Susannah war hin und her gerissen. Auch wenn er Grace nicht mehr liebte, war er doch noch sehr in seinen alten Gefühlen gefangen und nicht offen für eine neue Liebe. Eine zeitlich begrenzte Beziehung war eine Sache, aber auf Dauer zu bleiben war eben doch etwas ganz anderes.
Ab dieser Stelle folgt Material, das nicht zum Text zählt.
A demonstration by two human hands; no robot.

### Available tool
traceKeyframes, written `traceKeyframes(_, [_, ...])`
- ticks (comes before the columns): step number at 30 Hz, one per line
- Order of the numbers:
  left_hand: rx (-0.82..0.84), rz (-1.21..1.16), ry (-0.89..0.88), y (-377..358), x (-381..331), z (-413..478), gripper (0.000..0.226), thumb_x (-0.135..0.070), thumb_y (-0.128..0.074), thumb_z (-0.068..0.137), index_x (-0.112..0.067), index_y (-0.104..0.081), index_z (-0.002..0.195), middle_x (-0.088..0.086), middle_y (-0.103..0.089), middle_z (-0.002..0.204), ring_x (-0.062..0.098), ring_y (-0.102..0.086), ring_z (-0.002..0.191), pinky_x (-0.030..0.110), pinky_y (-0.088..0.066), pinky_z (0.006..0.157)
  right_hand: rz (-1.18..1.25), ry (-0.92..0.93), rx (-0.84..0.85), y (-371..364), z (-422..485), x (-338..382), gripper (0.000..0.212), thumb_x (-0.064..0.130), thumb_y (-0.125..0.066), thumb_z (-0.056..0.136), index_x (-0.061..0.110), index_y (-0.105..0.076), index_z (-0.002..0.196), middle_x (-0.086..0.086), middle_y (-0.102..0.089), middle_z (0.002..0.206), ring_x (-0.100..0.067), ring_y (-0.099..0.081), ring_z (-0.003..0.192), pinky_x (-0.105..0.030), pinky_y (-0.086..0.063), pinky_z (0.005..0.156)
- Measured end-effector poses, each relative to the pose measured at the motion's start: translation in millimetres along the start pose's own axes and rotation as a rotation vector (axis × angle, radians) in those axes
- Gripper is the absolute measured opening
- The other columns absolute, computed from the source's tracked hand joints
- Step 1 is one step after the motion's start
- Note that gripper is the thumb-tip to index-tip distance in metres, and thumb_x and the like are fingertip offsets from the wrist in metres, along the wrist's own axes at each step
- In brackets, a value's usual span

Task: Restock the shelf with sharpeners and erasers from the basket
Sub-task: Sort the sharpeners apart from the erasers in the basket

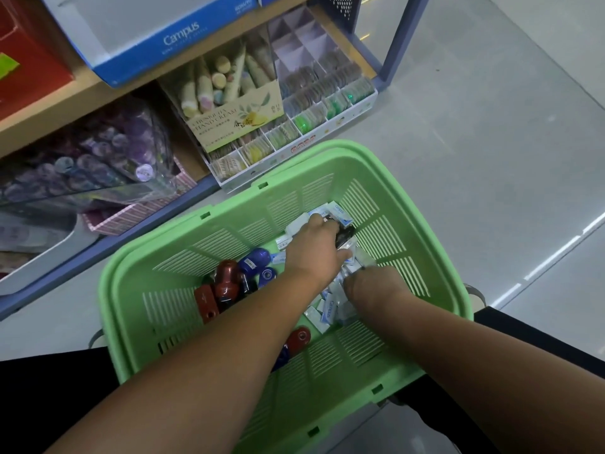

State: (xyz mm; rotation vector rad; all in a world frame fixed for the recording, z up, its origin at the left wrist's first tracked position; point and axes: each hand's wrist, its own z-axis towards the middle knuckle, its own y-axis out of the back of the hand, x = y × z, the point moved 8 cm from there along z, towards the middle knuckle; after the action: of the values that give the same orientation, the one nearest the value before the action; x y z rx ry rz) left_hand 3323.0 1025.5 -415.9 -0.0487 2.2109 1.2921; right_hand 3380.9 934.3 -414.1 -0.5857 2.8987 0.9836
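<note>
- Reaching deep into the green basket [327,152] to scoop many erasers [330,309] at once.
- Gripping some in the left hand [314,247].
- Cannot tell about the right hand [370,286], fingers buried.

Red, blue sharpeners [226,283] and white erasers [330,309] lie in green basket [327,151].

Both hands are down in the green basket [121,291]. The left hand [313,254] curls over white erasers [331,309], the right hand [373,287] has its fingers buried among them, and red and blue sharpeners [226,283] lie just left.
</note>
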Motion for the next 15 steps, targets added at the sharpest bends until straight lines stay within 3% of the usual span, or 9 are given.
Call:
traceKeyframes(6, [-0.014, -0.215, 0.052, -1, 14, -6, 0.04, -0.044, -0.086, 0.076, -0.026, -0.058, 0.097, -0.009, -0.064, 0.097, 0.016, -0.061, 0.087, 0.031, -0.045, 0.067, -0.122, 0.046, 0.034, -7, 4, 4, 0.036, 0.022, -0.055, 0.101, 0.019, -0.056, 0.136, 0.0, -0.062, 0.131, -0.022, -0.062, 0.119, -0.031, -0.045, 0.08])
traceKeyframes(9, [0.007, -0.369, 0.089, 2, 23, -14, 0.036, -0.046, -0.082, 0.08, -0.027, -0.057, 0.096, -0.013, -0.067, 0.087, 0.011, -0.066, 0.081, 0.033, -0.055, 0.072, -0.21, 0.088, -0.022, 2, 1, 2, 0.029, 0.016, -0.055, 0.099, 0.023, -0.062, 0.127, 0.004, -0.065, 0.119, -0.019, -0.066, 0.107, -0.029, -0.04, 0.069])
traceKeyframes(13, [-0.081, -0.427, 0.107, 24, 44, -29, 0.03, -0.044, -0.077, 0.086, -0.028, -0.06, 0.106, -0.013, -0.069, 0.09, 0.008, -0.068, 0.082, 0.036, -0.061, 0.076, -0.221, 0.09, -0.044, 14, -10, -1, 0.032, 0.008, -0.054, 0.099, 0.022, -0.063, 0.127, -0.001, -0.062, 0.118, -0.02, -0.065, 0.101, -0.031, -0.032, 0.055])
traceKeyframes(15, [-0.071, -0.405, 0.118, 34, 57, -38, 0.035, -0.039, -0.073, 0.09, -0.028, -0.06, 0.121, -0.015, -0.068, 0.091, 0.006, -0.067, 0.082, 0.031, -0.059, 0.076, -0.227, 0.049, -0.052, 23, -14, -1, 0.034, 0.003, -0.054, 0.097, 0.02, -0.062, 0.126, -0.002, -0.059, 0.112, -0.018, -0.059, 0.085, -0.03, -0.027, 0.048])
Sollte sie ihren Job aufgeben und nach Charleston ziehen für einen Mann, der immer noch in der Vergangenheit lebte und sie mehr oder weniger als Ersatzfrau und – mutter ansah?
„Sei ehrlich, Matthew, was meinst du damit?“
„Wenn du nur bleibst, wenn du einen Ring am Finger hast, dann bin ich auch dazu bereit“, sagte er steif.
„Soll das etwa ein Heiratsantrag sein?“ Hörte sich eher wie ein Todesurteil an. Ihr wurde kalt.
„Ja, wenn es wichtig für dich ist. Für Flynn wäre es sowieso besser.“
Sie sah ihn kopfschüttelnd an. Glaubte er wirklich, dass eine Frau über einen solchen Heiratsantrag glücklich sein könnte? „Und du bist nicht der Meinung, dass eine Ehe sich auf Liebe und Vertrauen gründen sollte? Und nicht darauf, ob es für irgendjemanden wichtig ist?“
„Ich will ehrlich zu dir sein, Susannah. Ich bin noch nicht bereit, mich wieder zu verlieben. Und ich fürchte beinahe, dass dieser Zeitpunkt nie kommen wird. Aber das ändert nichts an der Tatsache, dass ich dich gern in meiner Nähe haben möchte.“
Als sie ihm in die Augen sah, verstand sie plötzlich, was ihn bewegte. „Du glaubst, dass du keine Liebe mehr verdienst, oder?“
Er wich ihrem Blick aus. Weshalb machte sie alles so kompliziert? Es klappte doch hervorragend zwischen ihnen. „Keine psychologische Analyse, bitte. Bleib bei mir und Flynn, und wir werden alle drei glücklich sein.“
„Tut mir leid, Matthew, aber ich kann nicht bleiben.“
Bevor er etwas dazu sagen konnte, klingelte sein Handy. Er suchte und fand seine Hose auf dem Boden und nahm das Telefon heraus. Das musste jemand von der Familie sein. Kein anderer würde ihn so spät anrufen. „Ja?“
„Matt, hier ist Laurel.“
Die Stimme der Schwester klang so ernst, dass er aufsprang. „Ist was mit Flynn?“ Auch wenn er wusste, dass Flynn nicht bei Laurel, sondern bei seiner Mutter war, dachte er immer zuerst an den Sohn.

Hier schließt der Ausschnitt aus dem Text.